*WHAT IS BEING ASKED*:
Your response should contain each line of the data that includes "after".
DATA below:
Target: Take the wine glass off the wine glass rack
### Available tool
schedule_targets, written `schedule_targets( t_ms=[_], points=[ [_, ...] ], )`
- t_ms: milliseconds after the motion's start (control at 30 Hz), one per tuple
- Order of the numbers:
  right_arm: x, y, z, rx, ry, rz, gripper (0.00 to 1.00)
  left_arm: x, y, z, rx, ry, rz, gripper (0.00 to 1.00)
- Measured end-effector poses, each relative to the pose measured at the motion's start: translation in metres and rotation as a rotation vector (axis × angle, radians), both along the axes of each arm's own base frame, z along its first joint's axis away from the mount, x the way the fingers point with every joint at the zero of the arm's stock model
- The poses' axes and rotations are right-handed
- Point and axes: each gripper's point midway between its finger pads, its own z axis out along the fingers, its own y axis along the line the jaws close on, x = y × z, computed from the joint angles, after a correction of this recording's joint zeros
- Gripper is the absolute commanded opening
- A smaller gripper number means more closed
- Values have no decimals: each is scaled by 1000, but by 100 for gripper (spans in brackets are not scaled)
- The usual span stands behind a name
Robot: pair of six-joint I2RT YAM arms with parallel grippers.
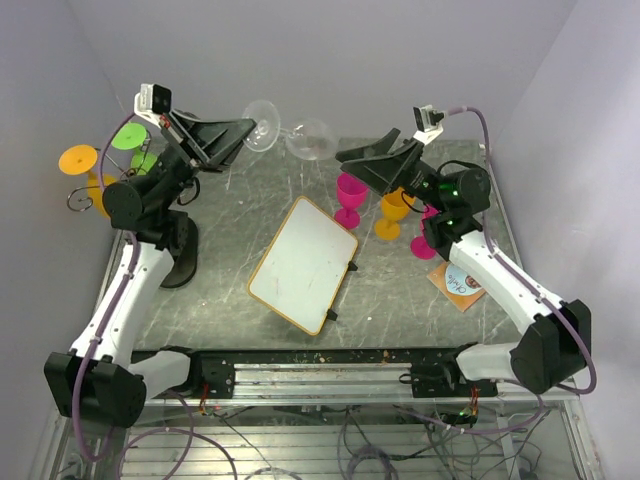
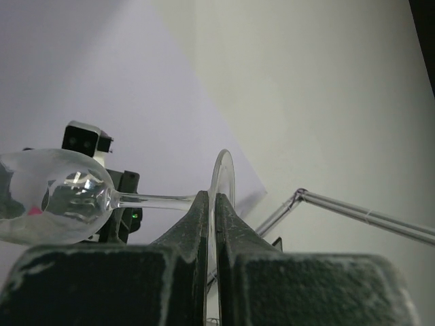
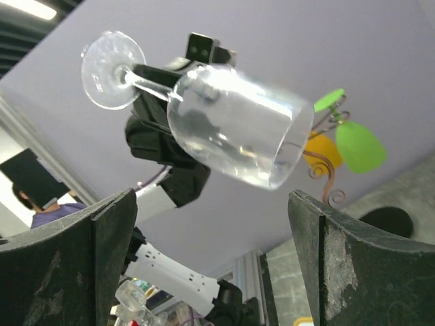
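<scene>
1. left gripper [image 1: 252,128], raised high, clamps the clear wine glass [image 1: 312,138] sideways by its foot, away from the wine glass rack [image 1: 184,264].
2. right gripper [image 1: 352,162] gapes empty, seemingly near the bowl.
3. pink goblet [image 1: 349,196] stands below.

You have on hand:
- glass [image 3: 234,129]: clear, glossy, smooth.
- rack [image 1: 186,262]: thin coppery metal wire.
- your jaws: matt black plastic, scuffed pale at the edges.
- desk [image 1: 230,215]: dark, mottled, matt, scratched.
- board [image 1: 303,262]: glossy white, wood-toned rim.
- goblets [image 1: 350,193]: shiny coloured plastic.
</scene>
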Motion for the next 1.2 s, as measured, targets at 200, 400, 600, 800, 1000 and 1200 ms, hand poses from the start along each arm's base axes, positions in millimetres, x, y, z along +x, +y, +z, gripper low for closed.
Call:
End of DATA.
*WRITTEN ANSWER*:
- t_ms: milliseconds after the motion's start (control at 30 Hz), one per tuple
- Point and axes: each gripper's point midway between its finger pads, its own z axis out along the fingers, its own y axis along the line the jaws close on, x = y × z, computed from the joint angles, after a correction of this recording's joint zeros

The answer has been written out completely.